The Navy deployed a new ship pairing – a destroyer (DDG-51) and an amphibious transport dock (LPD-17) – to test out a new concept that could supplement amphibious squadrons and surface action groups as a formation in future operations.
USS Somerset (LPD-25), USS Wayne E. Meyer (DDG-108) and Special Purpose Marine Air-Ground Task Force (SP-MAGTF)-Peru deployed together as Littoral Combat Group 1 in November and December.
While at sea, the operations the group conducted leveraged both ships’ bread and butter missions: supporting Marines and pushing them ashore, embarking a Coast Guard law enforcement detachment, hosting a surgical team for humanitarian assistance work, and more. The two ships sailed to Valparaiso, Chile, for the Eleventh International Maritime and Naval Exhibition and Conference for Latin America (EXPONAVAL) and the 200th anniversary of the Chilean Navy. Also during the deployment, the 1,000 sailors and Marines from LCG-1 worked with the Peruvian Naval Infantry in a humanitarian assistance and disaster relief exercise in the disaster-prone Chorrillos district outside Lima, and conducted a maritime patrol exercise with Ecuadorian navy assets to counter illegal, unregulated and unreported (IUU) fishing, among other activities.
The goal of the LCG-1 deployment was to work out the command and control, which placed a Navy captain as the commodore of two ships and the SP-MAGTF, as is the case with the commodore of an amphibious squadron (PHIBRON) who oversees an Amphibious Ready Group and Marine Expeditionary Unit, or a destroyer squadron commander (DESRON) commanding a surface action group. Still, though the focus of the deployment was on command and control and not the actual missions that a DDG and an LPD could conduct together, it’s easy to see how the Littoral Combat Group could be useful higher up the range of military operations: the DDG firing missiles at an enemy defense system to allow the Marine forces to move ashore, the Marines using their MV-22B aircraft in support of the DDG’s maritime security missions at sea, and so on.
A Navy official told USNI News that Expeditionary Strike Group 3 was the lead on this experimental deployment and will present the command structure and lessons learned to higher headquarters for review. The ESG, which reports to U.S. 3rd Fleet and includes PHIBRON 3, helped organize the disparate ships, leaders and detachments in just three weeks, pulling staff from 28 different commands. LCG-1 was led by Capt. Ken Coleman, the PHIBRON 3 commodore, and included a staff of 30 to 35 on temporary assignment and embarked on Somerset.
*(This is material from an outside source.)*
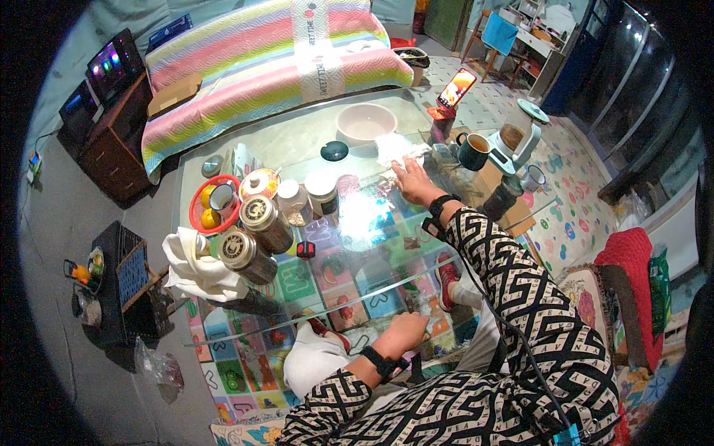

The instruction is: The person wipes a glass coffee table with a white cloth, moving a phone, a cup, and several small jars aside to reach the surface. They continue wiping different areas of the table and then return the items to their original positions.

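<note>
My right hand [414,183] reaches across the glass table [368,279], its fingers spread on a crumpled white cloth [397,151]. Just beyond the cloth is a pale plastic basin [366,124], and left of it lies a dark round lid [334,150]. My left hand [403,336] is low over my lap, near the table's front edge; its fingers are curled, and whether they hold anything is hidden. A dark mug [473,151] with brown liquid stands right of the cloth, next to a glass electric kettle [516,136].
At the table's left are lidded jars [266,223], a red basket [196,214] with yellow fruit, a lidded bowl [260,184] and a draped white cloth [201,273]. A phone [457,89] stands propped at the back right. A dark bottle [502,197] and an enamel cup [533,178] are at the right.
</note>
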`<state>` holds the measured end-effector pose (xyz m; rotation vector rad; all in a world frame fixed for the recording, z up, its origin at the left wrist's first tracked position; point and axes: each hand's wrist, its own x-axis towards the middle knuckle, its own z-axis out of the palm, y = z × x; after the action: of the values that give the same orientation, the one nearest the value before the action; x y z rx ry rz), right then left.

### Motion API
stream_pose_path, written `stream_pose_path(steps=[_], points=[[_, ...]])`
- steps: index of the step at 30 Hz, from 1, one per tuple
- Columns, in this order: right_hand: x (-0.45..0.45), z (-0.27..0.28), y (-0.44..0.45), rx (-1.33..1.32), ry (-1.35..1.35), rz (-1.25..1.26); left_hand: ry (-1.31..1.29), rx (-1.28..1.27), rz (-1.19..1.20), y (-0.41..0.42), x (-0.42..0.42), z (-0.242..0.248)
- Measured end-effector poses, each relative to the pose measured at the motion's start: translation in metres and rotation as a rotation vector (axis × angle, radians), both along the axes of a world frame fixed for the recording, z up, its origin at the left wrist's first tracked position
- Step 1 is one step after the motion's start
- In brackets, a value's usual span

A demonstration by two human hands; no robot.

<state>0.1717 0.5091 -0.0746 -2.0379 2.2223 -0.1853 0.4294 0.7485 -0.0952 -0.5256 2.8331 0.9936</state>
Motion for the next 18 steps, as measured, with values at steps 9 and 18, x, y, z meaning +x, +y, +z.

“The deployment of LCG-1 was designed to test a command and control concept. Wayne E. Meyer and Somerset were scheduled to participate in EXPONAVAL based on their operational schedules at the time, and LCG-1 provided command and control of those assets under a single commander. The complementary capabilities (brought by the) assigned Navy and Marine Corps units will inform future force development, both in how we organize our naval forces and how we employ them,” 3rd Fleet told USNI News in a written statement.
“In addition to its participation in EXPONAVAL, LCG-1 conducted several partnership training missions while underway and ashore in the [U.S. Southern Command area of responsibility.]”
LCG-1 reported directly to U.S. 3rd Fleet and U.S. 4th Fleet during the deployment, much like a PHIBRON would. Upon returning home – Somerset is homeported in San Diego and Wayne E. Meyer is now homeported in Pearl Harbor – the command disestablished. ESG-3 will take lessons learned from the deployment and make a proposal up the chain of command regarding how, if at all, this construct could be applied going forward, the Navy official said.
The Navy and Marine Corps are revising their concepts to align with the National Defense Strategy that focuses on warfare against a peer or near-peer adversary. Whereas previous concepts relied on conventional carrier strike groups and amphibious ready groups to sail into waters uncontested and conduct their operations, newer concepts coming out look at fleet-wide coordination of disaggregated forces that can oppose an adversary in blue-water operations or in the littorals. Both the Navy and Marine Corps are pursuing new anti-ship capabilities for submarines, surface ships and ground forces, and the two services are looking at new ways the Marines can support the battle for sea control from ashore in the same way the Navy can support forces on the ground from at sea. Two key concepts, Distributed Maritime Operations and Littoral Operations in a Contested Environment, are being fleshed out now and will inform upcoming acquisition and exercise efforts in the coming years.